Hiring a surrogate is an expensive undertaking, but for some couples, it is the best option for completing their family. While medical insurance will not cover the cost of hiring the surrogate or the other miscellaneous fees such as travel, a surrogate's own medical insurance should cover the cost of her prenatal and maternity care. All major insurance companies, such as Blue Cross Blue Shield, Aetna or United Healthcare, offer plans that cover a surrogate's pregnancy.
No More Exclusions
A surrogate's pregnancy should always fall under maternity care benefits for a health insurance policy. However, many insurance companies attached a special surrogacy exclusion to their policy that denied maternity coverage to a woman if she was acting as a surrogate. The Affordable Care Act now requires health insurers to provide maternity coverage, referring to it as one of the "essential health benefits." Though the coverage is required by law, some insurers may still try to find loopholes to deny coverage.

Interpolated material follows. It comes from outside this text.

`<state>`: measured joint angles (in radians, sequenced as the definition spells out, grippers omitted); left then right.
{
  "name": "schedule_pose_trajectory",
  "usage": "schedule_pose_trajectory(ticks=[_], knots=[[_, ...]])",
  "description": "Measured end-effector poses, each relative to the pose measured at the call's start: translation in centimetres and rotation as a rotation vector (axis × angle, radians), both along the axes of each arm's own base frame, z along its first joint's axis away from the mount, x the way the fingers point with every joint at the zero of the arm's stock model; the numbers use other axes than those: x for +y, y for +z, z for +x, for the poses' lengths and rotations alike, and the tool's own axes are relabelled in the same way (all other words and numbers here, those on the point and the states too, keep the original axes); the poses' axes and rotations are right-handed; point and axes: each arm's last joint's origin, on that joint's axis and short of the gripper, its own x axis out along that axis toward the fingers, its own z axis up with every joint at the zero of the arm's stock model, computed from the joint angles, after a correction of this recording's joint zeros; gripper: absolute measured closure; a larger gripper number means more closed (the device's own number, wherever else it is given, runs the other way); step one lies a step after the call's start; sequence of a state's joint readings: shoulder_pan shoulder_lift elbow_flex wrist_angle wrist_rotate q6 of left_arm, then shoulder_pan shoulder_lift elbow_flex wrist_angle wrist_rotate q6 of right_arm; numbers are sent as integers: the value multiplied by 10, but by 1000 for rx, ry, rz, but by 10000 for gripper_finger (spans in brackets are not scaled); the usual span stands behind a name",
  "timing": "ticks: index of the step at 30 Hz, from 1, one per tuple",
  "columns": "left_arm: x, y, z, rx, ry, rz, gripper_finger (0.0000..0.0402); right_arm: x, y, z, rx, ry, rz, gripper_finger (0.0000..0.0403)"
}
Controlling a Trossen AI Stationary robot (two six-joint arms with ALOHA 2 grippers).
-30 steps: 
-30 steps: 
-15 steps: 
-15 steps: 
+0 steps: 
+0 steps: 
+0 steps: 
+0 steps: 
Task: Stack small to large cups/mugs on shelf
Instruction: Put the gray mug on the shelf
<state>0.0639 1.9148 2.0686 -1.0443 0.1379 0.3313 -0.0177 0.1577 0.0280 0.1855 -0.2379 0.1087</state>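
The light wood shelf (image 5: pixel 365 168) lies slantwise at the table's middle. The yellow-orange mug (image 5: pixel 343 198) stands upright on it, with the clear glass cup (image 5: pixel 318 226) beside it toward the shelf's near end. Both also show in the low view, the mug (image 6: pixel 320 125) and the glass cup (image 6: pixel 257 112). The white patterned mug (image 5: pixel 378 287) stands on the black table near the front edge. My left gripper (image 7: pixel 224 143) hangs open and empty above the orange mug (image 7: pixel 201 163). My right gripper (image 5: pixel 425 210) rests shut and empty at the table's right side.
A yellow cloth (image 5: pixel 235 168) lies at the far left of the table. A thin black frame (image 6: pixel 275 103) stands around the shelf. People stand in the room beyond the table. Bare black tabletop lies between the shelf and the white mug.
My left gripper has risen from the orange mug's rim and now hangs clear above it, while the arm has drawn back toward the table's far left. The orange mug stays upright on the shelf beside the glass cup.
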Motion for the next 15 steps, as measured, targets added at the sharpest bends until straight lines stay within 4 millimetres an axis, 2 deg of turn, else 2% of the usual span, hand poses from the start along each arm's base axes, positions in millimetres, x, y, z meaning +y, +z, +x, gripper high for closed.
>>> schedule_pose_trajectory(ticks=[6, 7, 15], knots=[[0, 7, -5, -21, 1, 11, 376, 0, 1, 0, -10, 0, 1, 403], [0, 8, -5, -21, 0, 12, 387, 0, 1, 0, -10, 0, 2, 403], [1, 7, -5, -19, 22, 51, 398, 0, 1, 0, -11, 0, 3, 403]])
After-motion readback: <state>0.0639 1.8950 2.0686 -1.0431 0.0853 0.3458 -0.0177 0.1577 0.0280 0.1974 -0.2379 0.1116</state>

Potential surrogates who are low income may not have their own medical insurance but may be covered by the state-funded Medicaid program. However, some states, such as Utah, specifically ban those on Medicaid from entering into surrogacy arrangements. Many surrogacy agencies also require their surrogates be financially stable so they are not entering into the agreement solely for financial gain. Therefore, potential surrogates who are on Medicaid are unlikely to be approved.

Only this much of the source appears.